• Available data:
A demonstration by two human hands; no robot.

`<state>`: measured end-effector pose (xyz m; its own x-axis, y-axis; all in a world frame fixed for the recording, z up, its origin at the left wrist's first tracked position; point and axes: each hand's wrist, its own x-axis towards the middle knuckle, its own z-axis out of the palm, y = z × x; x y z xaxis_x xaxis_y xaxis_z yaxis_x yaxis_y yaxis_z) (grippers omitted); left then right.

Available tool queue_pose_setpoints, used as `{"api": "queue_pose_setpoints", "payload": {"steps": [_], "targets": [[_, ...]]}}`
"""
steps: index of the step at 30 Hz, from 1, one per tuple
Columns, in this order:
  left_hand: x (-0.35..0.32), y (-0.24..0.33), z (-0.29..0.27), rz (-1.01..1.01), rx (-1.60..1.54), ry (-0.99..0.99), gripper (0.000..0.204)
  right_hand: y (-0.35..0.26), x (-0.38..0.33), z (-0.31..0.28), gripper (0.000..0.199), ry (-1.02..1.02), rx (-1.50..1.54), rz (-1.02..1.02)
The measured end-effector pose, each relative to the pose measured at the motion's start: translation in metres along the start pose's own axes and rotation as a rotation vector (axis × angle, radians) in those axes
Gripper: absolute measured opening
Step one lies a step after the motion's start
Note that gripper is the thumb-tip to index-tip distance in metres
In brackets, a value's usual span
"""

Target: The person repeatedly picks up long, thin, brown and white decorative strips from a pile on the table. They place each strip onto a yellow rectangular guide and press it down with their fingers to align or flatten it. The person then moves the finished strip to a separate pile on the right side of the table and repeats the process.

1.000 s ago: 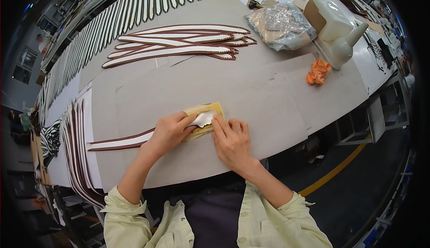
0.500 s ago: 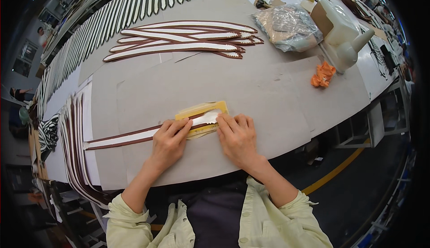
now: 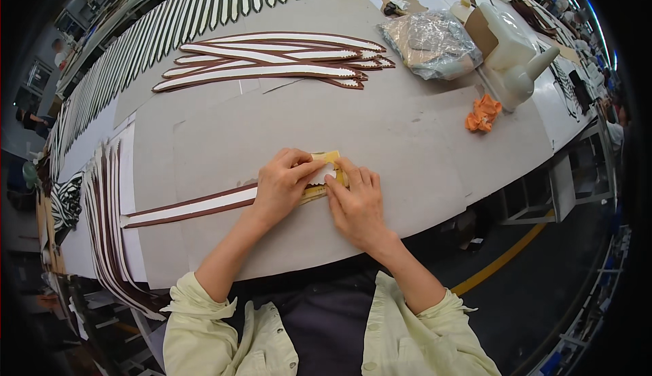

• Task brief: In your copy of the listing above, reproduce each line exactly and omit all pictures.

• Exercise output:
A demonstration by two human hands; no robot.

`<state>`: measured end-effector pose (xyz m; its own x-axis, y-axis; all in a world frame fixed for the recording, z up, its origin at the left wrist's first tracked position; point and axes: each hand's wrist, its own x-axis towards the middle knuckle, its own z-axis out of the palm, y = z × x; x y z xaxis_x xaxis_y xaxis_z yaxis_x yaxis_y yaxis_z) (grippers omitted); left then right.

Available tool queue_pose_setpoints, used as `{"api": "queue_pose_setpoints", "payload": {"steps": [_], "targets": [[_, ...]]}}`
"""
steps: index of the step at 30 Hz, from 1, one per tuple
Columns, in this order:
  left_hand: x (-0.35..0.32), y (-0.24..0.33), z (-0.29..0.27), rz (-1.01..1.01), rx (-1.60..1.54), ry (-0.99..0.99), gripper (0.000..0.204)
  right_hand: y (-0.35..0.26), x (-0.38..0.33), z (-0.31..0.28), gripper (0.000..0.199), ry (-1.02..1.02), rx (-1.50..1.54), rz (-1.02..1.02)
The measured end-effector pose, each relative to the pose measured at the motion's start: translation in metres along the start pose's own axes and rotation as a rotation vector (axis × angle, radians) in those axes
Gripper: absolute measured opening
Step one lies a step after the motion's start
Note that gripper is the thumb-tip to index-tip distance in metres
In brackets, a value's usual span
"""

Target: The person repeatedly picks up long, thin, brown and white decorative strips from a pile on the table. They place each strip onto a yellow rectangular guide and press it down with their fingers to align or flatten it. The person then moves the finished strip to a separate pile on the right side of the table and repeats the process.

1.000 s ago: 
0.500 s ago: 
now: 

With that, the answer is done.